Obamas bring spirit of 2008 to Harris’s party
CHICAGO, United States (AFP) — As deafening cheers greeted Barack and Michelle Obama, Democrats could have been forgiven for thinking they had been transported 16 years back in time.
But in 2024, the former United States (US) president and first lady were devoting their crowd-pleasing abilities towards putting another trailblazer in the White House — Kamala Harris.
“I’ve got the same feeling as I did in 2008. I’m just excited and energised and just, I’m ready,” said Sherry McClain, a delegate from Alabama who watched the couple wow the Democratic convention in Chicago.
“Obama just brought it home and I think she is bringing it home, the first female black woman. And we know we’re going to win on November 5th.”

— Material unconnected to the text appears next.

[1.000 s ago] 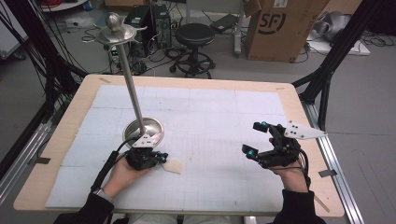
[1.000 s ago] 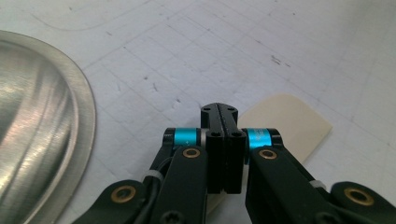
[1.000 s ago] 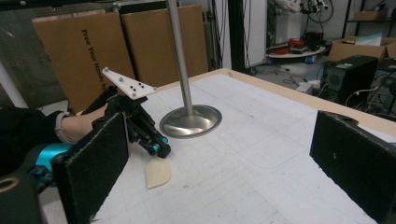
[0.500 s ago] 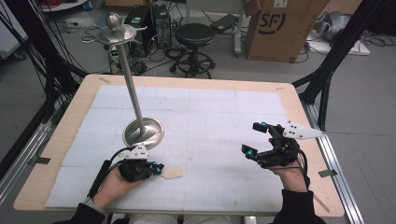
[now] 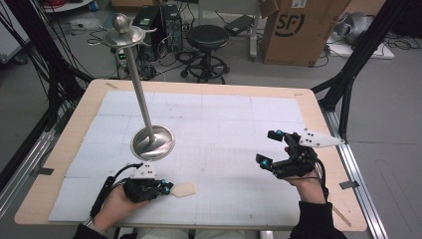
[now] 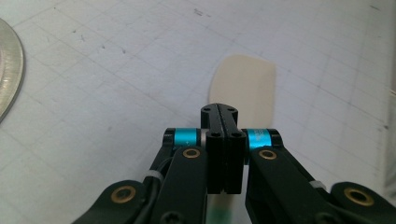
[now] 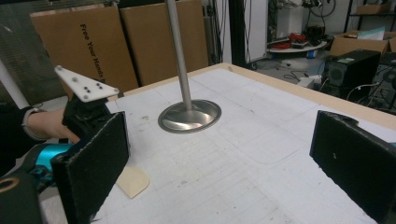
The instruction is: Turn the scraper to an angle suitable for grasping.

While outgoing President Joe Biden got a long and emotional ovation from the crowd in his farewell speech on Monday, the reaction to the Obamas was closer to a frenzy.
The pair, who still wield enormous influence in the Democratic party, were treated as returning heroes and had the partisan crowd eating out of their hands.
It was perhaps Michelle Obama, 60, who got the loudest cheer of them both, an earsplitting roar as she took to the stage in Chicago, her husband’s hometown.
It wasn’t long, after all, since some in the Democratic party had been calling on her to stand as a candidate as the 81-year-old Biden began to show his age and lose ground to Donald Trump in the polls.
And nostalgia was everywhere.
“America, hope is making a comeback,” she said, riffing on the famous buzzword of her husband’s campaign in 2008, and sparking another huge cheer.
Her speech was short but forceful, filled with warnings of the danger of a second Trump presidency and calling on Democrats not to take anything for granted.
When the 63-year-old Obama himself spoke there were chants of “yes we can”, echoing another of the famous slogans that helped make him the first Black president in US history.
But Obama knowingly followed it up by prompting the crowd to chant “yes she can” — directing the energy towards Harris and her bid to become the first female and South Asian commander in chief.
After years of Donald Trump’s divisive bombast, and then the haltering gaffes of the Biden era, Obama’s often soaring rhetoric was a reminder of times that many Democrats look back to fondly.
“The Obamas brought the house down tonight,” said Richard Brown, 61, state representative from Missouri, carrying three of the blue “VOTE” placards that thousands of delegates had been waving.
“Michelle Obama said it appropriately, and she said it right. Hope is alive again.”
Laurie Osher, 64, a Democratic supporter from, Maine said as she left the hall that the Obamas had been “fabulous” — especially the former first lady.
“He married well,” she quipped.
“She really identified all the reasons why we can’t have Trump, and why Kamala Harris is the right person.”